– Коричка, Коричка, – повторяла она, – зачем же ты ушла от мамы?

Сколько обиды звучало в ее голосе, сколько печали!

– Как же ты без меня дорогу найдешь, далеко ведь! – рыдала она.

Моя мама говорила, что мы приехали издалека, что наша родина очень далеко отсюда, на каком-то острове, со всех сторон окруженном водой. Оттуда мы плыли на большом пароходе, потом ехали до Пекина в огромном поезде. Я спрашивала маму, когда мы поедем домой, и она отвечала, что не сейчас. Ведь мы так долго сюда добирались, поживем здесь подольше. Интересно, где находится то «далеко», о котором Сючжэнь говорит? Это так же далеко, как наш остров? Как же Коричка одна туда доберется? Мне было очень жаль Сючжэнь, а при воспоминании о незнакомой мне Коричке я почувствовала, как на мои глаза навернулись слезы. Сквозь затуманенный взор мне вдруг показалось, что я снова вижу того упитанного малыша верхом на рыбе – он же и впрямь совсем без одежки!

Я тяжело задышала, стараясь не расплакаться, и потянула Сючжэнь за штанину:

– Сючжэнь! Сючжэнь!

Она прекратила рыдать, с мокрым от слез лицом присела передо мной на корточки и уткнулась лбом мне в грудь. Вытерев слезы о мою мягкую ватную жилетку, она подняла голову и с улыбкой взглянула на меня. Я протянула руку, поправила ее растрепавшуюся челку и неожиданно для себя самой произнесла:

– Сючжэнь, ты мне очень нравишься!

Ничего не ответив, она шмыгнула носом и встала. Погода стояла теплая, поэтому сейчас вместо ватных штанов с гамашами на ней были легкие просторные штаны. Ноги у нее, наверно, худенькие-худенькие: когда дул ветер, штаны на ней трепыхались как безумные. Да и вся она была такая же худенькая. Пока она сидела на корточках, уткнувшись лицом в мою безрукавку, я разглядела ее спину – кожа да кости!

Сючжэнь потянула меня за руку:

– Пошли в дом, поможешь мне там прибраться.
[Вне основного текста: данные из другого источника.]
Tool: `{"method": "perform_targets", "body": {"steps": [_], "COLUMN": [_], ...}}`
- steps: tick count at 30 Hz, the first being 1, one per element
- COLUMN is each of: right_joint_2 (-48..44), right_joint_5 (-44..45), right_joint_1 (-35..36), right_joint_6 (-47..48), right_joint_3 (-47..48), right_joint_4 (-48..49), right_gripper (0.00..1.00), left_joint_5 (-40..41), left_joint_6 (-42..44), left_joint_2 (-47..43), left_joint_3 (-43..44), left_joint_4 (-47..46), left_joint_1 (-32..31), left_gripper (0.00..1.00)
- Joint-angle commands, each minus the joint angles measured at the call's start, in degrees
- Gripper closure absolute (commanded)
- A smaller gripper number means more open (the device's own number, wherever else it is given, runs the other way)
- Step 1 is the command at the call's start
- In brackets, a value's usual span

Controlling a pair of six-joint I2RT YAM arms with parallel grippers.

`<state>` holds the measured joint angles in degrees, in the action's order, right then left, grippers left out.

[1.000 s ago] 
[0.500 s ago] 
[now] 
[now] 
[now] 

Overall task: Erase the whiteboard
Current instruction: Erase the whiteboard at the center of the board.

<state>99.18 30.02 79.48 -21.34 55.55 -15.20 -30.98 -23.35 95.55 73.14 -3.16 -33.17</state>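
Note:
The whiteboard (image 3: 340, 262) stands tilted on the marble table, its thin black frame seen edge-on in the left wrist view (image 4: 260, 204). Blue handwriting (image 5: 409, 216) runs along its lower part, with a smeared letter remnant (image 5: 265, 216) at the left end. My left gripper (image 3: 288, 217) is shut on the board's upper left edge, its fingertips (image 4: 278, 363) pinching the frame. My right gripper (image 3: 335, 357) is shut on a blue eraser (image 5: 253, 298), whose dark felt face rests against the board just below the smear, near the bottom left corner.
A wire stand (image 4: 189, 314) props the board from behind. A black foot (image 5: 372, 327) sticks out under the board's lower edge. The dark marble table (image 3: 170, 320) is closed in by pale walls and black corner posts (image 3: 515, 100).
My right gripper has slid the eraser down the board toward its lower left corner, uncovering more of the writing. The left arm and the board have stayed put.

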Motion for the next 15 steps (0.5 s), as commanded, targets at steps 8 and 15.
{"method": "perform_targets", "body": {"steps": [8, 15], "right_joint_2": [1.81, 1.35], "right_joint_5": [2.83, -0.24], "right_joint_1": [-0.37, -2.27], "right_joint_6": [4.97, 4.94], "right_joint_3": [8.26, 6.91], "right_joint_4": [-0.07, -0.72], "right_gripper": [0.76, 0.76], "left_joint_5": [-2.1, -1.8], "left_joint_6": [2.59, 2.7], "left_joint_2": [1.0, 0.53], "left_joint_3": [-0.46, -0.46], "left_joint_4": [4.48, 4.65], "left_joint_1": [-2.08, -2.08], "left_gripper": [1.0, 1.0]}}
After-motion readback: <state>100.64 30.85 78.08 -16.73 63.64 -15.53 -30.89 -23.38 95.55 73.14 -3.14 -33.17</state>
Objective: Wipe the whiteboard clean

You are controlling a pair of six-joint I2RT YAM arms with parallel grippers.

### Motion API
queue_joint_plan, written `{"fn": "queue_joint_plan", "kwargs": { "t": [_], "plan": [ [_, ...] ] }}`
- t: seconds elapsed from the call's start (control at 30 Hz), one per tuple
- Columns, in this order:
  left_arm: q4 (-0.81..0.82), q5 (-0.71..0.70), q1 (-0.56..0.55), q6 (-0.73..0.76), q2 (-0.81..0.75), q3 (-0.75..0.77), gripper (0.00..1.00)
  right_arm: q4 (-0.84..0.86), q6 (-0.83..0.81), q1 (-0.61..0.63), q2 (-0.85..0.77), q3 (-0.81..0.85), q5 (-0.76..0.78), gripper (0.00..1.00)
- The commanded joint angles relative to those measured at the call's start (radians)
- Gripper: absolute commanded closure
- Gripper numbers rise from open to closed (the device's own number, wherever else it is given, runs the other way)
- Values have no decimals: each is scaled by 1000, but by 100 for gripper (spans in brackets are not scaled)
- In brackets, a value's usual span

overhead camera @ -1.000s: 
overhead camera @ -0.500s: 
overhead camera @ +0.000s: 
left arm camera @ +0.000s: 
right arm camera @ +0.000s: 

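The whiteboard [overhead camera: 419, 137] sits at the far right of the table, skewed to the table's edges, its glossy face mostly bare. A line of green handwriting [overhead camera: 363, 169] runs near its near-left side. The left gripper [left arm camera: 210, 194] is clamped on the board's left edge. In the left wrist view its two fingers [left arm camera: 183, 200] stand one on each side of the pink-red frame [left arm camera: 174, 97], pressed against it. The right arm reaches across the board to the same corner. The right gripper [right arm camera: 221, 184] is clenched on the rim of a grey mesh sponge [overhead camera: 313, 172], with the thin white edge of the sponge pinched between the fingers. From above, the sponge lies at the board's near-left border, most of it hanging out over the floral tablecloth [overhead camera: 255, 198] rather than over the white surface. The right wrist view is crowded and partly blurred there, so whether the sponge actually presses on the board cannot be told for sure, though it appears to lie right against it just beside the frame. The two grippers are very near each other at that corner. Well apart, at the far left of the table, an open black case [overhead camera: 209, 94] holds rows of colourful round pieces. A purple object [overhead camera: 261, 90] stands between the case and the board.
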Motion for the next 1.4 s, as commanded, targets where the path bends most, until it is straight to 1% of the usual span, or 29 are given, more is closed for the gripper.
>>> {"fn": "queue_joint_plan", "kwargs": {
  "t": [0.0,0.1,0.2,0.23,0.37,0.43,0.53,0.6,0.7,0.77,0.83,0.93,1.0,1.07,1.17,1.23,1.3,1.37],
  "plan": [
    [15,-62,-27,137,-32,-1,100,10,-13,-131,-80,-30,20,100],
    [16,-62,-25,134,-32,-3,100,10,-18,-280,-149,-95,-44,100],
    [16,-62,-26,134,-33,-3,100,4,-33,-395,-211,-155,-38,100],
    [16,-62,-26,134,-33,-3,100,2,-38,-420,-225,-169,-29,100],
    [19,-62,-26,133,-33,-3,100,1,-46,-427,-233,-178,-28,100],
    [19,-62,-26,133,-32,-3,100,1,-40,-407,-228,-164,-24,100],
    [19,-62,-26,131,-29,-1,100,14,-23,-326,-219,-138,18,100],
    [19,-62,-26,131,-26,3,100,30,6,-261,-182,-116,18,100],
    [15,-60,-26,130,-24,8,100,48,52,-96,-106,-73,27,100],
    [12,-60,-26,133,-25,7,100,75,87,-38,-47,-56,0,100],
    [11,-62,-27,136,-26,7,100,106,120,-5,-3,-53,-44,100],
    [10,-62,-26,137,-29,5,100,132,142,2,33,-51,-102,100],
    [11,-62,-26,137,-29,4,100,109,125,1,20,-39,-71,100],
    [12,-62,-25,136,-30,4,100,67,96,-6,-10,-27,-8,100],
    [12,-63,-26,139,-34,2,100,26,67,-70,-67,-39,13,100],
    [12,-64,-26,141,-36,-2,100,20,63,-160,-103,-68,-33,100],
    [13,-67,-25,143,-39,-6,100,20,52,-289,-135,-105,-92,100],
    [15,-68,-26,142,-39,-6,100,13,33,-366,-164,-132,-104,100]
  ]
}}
В маленьком боковом дворике стоял только этот малюсенький двухкомнатный домик. Сючжэнь толкнула дверь, и та заскрипела, да так неприятно, что, казалось, скрип пронзает до самых костей. После залитого солнцем дворика в темном помещении было зябко. Пространство передней комнаты занимали аккуратно расставленные, но покрытые толстым слоем пыли письменный стол, стулья и книжный шкаф. Сюда бы няню Сун! Она как взмахнет своей метелкой – пыль так и разлетится по всей комнате. В разговорах с мамой папа часто удивлялся, что няня Сун не протирает пыль влажной тряпкой, ведь от метелки никакого толку: потом всё снова осядет на прежнее место. Но мама просила папу не делать няне замечаний, она считала, что в Пекине принято убираться именно так.

Дальняя комната оказалась еще меньше, чем первая: в ней поместились только кровать и чайный столик. На кровати лежал кожаный чемодан. Сючжэнь открыла его и достала большой мужской ватный халат – я такой у папы видела. Она прижала халат к груди и заговорила сама с собой:

– Надо бы в него еще хлопка добавить.

Вынесла халат во двор и повесила сушиться на солнце, а я вышла следом. Потом она вошла обратно, и я снова последовала за ней. Сючжэнь попросила меня помочь ей отнести чемодан во двор, чтобы его тоже посушить под солнцем. В чемодане лежали лишь пара перчаток, фетровая шляпа и несколько поношенных подштанников. Сючжэнь аккуратно разложила каждый предмет под солнцем, затем взяла в руки полосатую куртку:

– Думаю, эта куртка годится только на подкладку куртки для Корички.

– Конечно. – Я отвернула край своей куртки и показала Сючжэнь подкладку. – У меня тоже из папиной старой одежды сшита.

– Тоже? Откуда ты знаешь, что это одежда Коричкиного папы? – спросила Сючжэнь, с улыбкой уставившись на меня. Ее веселое настроение передалось и мне. Но действительно – откуда я знаю, что это одежда Коричкиного папы?